Kubernetes Cost Management Strategies: Cost Visibility

Let’s dive into how you can achieve cost visibility to any level of granularity at any scale. These strategies are not mutually exclusive, and in fact, each provides an increasingly complete picture of cost.

With cost visibility, you want to be able to reasonably attribute costs to their origins. Depending on the context of the business, this could be down to the level of the developer, project, application, service, business unit, or anything else that makes sense for your organization’s needs. In Kubernetes, we achieve this by looking at clusters, nodes, namespaces, workloads, and pods.

The most basic of ways to get visibility is to use the Kubernetes API to see how we allocate resources, and then connecting them to a tool like Prometheus to see what’s being actively utilized versus unallocated or idle. This can work as a start but is difficult to scale, which is why you want to use a more holistic approach.

Let’s dive into how you can achieve cost visibility to any level of granularity at any scale. These strategies are not mutually exclusive, and in fact, each provides an increasingly complete picture of cost.

This article contains an excerpt from our eBook, Cost Management Strategies for Kubernetes. If you like the content you see, stick around to the end where we’ll link the full eBook for you. It’s free - and best of all, ungated.

Examples of What You’ll See

With cost visibility, you’ll be able to identify the contributors to your costs.
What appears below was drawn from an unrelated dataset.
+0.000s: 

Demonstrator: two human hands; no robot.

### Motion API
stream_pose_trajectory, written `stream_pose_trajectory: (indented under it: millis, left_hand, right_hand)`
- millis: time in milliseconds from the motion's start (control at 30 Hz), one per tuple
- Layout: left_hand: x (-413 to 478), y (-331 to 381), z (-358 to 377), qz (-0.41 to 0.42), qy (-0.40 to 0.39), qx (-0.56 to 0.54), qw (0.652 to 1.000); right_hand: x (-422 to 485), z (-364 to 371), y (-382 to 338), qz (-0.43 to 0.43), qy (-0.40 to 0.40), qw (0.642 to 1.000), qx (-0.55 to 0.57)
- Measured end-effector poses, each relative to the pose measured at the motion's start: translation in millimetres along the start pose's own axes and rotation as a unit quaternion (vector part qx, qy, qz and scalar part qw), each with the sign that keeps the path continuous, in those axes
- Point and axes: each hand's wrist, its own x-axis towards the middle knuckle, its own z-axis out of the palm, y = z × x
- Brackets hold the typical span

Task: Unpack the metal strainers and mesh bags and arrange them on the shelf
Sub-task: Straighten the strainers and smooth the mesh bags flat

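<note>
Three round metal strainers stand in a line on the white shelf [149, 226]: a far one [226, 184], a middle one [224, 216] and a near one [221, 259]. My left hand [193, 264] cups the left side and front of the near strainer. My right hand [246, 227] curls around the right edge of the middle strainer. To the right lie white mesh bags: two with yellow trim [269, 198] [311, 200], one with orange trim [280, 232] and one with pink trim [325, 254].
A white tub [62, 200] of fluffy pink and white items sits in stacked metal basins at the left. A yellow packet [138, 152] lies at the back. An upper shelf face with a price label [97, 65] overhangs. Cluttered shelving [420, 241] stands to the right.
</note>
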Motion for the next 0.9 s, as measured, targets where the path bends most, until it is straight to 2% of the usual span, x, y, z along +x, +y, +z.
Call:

In terms of contributions to wasteful spending in Kubernetes, you can expect to find:

  • Cluster sizes bigger than necessary, even with Cluster Autoscaler enabled
  • Unallocated resources within a cluster that contribute to underutilized resources
  • Low pod density, indicating that resources are allocated to the cluster or node but not being used by any pod or workload
  • Mismatches between requests and actual usage of CPU and memory resources, resulting in overprovisioned pods or pod throttling
  • Shared storage across resources that may not be fully utilized, or storage not allocated to any pod that ends up as unallocated storage volumes you’re still paying for

Strategy One: Tag and Label Management

Cost Visibility: Tags/Labels

Tags are a native capability built into any cloud resource, and they’re called labels in Kubernetes. They allow you to use a key-value style of assigning identifiers, or tags, to any resource so that you can find it later based on a combination of key-value pairs. It’s great in that it provides you the full flexibility to create any kind of identification scheme, and you can tag resources manually or in code, making it simple to create good governance around resource identification.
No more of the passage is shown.